When I taught my first darning class at Super+Super HQ, I noticed Amy’s cardigan, as it has some delicately embroidered details on shoulders and cuffs.
Amy has had the cardigan for about 18 months now, and at first, she wore it everywhere she went – she was that excited about this beautiful merino fine knit garment. But as often happens when the candle burns too brightly, the novelty soon wore off and the cardigan suffered from Familiarity Fatigue and ended up in the back of the wardrobe.
She was in dire need of a Fashion Intervention, but it took a while before inspiration struck. However, when she found out about Karen Barbé’s embroidery style, it was not long before the Eureka! moment happened.
Mainly whilst sat in bed watching Mad Men Series 4, nimble-fingered Amy embroidered and embroidered and embroidered. She claims the colours used ‘were just lying around’ – she’s done a great job putting them together using running stitch, cross stitch and straight satin stitch. They remind me of Italian ice cream, the ones that are put into a cone with a spatula as it’s too soft to scoop.

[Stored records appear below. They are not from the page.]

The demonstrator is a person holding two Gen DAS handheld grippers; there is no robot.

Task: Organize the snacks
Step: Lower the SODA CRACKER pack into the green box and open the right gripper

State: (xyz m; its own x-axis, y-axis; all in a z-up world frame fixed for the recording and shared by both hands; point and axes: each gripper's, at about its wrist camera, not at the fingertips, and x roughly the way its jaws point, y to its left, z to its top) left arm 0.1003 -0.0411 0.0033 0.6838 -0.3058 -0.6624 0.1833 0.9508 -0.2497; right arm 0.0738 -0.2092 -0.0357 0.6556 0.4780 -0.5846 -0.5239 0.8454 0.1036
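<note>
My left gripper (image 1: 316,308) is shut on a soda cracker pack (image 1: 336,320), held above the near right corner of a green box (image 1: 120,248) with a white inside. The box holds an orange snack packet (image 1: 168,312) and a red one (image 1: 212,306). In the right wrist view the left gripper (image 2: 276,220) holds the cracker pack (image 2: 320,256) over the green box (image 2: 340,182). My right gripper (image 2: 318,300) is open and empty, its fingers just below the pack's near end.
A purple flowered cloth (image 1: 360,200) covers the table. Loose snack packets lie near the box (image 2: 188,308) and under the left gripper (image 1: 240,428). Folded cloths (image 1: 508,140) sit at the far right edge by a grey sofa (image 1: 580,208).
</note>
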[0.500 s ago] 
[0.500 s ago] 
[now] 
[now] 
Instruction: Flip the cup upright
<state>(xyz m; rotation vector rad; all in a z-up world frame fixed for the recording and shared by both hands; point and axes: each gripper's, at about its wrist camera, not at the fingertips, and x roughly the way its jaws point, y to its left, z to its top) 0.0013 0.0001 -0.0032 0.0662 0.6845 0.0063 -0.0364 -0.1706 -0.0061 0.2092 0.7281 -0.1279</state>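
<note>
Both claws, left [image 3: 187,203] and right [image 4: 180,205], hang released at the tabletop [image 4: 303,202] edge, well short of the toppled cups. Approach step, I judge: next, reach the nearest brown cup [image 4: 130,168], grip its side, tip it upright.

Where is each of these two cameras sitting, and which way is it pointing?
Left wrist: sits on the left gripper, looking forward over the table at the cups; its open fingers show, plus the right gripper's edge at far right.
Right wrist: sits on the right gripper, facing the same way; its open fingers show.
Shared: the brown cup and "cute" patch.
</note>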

The sleeves were a little bit too long, and Amy always wears the cardigan with the cuffs turned up. She decided to turn that into a permanent feature and embroidered them in place; a job she found particularly satisfying.
As you can imagine, after putting in all that work, this cardigan has turned into a firm favourite once more, and it’s shows how with a little bit of embroidery in the right places you can put your own mark on what used to be a perfectly nice, if somewhat unremarkable cardigan.
Years ago, when I just caught the knitting bug, I made myself a black brick stitch scarf. It’s a lovely scarf and very soft and comfortable, and I wear it a lot. In fact, I wear it so often, that I’ve started to get a bit bored with it. I no longer appreciate the looks of this scarf and the work I put in it. But what to do about it? I don’t really fancy knitting a new scarf, I don’t want to not wear it (if you know what I mean), and I most definitely don’t want to throw it out either. And yet, I’m bored with this scarf. It’s a classic case of Familiarity Fatigue.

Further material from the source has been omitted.